■ Exercise description ■
When you reach the line in the data below that contains "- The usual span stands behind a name", please start repeating lines exactly, and stop after the line that contains "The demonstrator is", repeating nothing else.
[Information provided Boundary: Start]
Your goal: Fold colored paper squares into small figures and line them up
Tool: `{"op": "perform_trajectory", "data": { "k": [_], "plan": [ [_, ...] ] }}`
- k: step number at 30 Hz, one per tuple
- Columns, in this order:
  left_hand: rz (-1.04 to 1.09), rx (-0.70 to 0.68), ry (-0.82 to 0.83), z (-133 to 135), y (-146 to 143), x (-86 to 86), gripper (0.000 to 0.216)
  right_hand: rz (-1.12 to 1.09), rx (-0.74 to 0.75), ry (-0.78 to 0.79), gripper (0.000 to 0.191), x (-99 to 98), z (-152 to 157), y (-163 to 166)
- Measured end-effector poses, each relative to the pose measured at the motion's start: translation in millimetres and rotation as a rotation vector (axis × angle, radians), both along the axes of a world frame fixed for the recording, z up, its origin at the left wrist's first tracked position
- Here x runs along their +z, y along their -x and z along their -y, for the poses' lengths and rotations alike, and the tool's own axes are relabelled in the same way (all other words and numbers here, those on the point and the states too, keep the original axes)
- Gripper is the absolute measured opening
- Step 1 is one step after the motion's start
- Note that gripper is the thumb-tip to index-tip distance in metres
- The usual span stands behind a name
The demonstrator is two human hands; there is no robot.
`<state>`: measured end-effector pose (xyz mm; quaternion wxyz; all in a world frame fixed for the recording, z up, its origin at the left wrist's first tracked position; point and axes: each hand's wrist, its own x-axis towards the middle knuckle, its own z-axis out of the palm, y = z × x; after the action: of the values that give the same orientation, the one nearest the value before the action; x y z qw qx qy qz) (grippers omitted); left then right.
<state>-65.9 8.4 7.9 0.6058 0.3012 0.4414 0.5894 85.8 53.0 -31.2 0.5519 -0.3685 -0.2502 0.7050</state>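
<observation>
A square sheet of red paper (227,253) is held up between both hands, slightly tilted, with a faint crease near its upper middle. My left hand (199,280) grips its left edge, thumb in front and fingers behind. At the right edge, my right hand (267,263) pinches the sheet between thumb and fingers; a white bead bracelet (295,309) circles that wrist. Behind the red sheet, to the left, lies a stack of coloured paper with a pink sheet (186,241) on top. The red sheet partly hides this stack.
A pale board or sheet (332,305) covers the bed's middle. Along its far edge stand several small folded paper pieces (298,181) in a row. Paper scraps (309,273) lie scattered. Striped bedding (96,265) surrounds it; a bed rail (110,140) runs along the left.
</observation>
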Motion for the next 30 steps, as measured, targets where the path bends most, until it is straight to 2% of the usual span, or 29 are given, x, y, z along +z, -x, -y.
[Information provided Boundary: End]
■ Output below ■
- The usual span stands behind a name
The demonstrator is two human hands; there is no robot.

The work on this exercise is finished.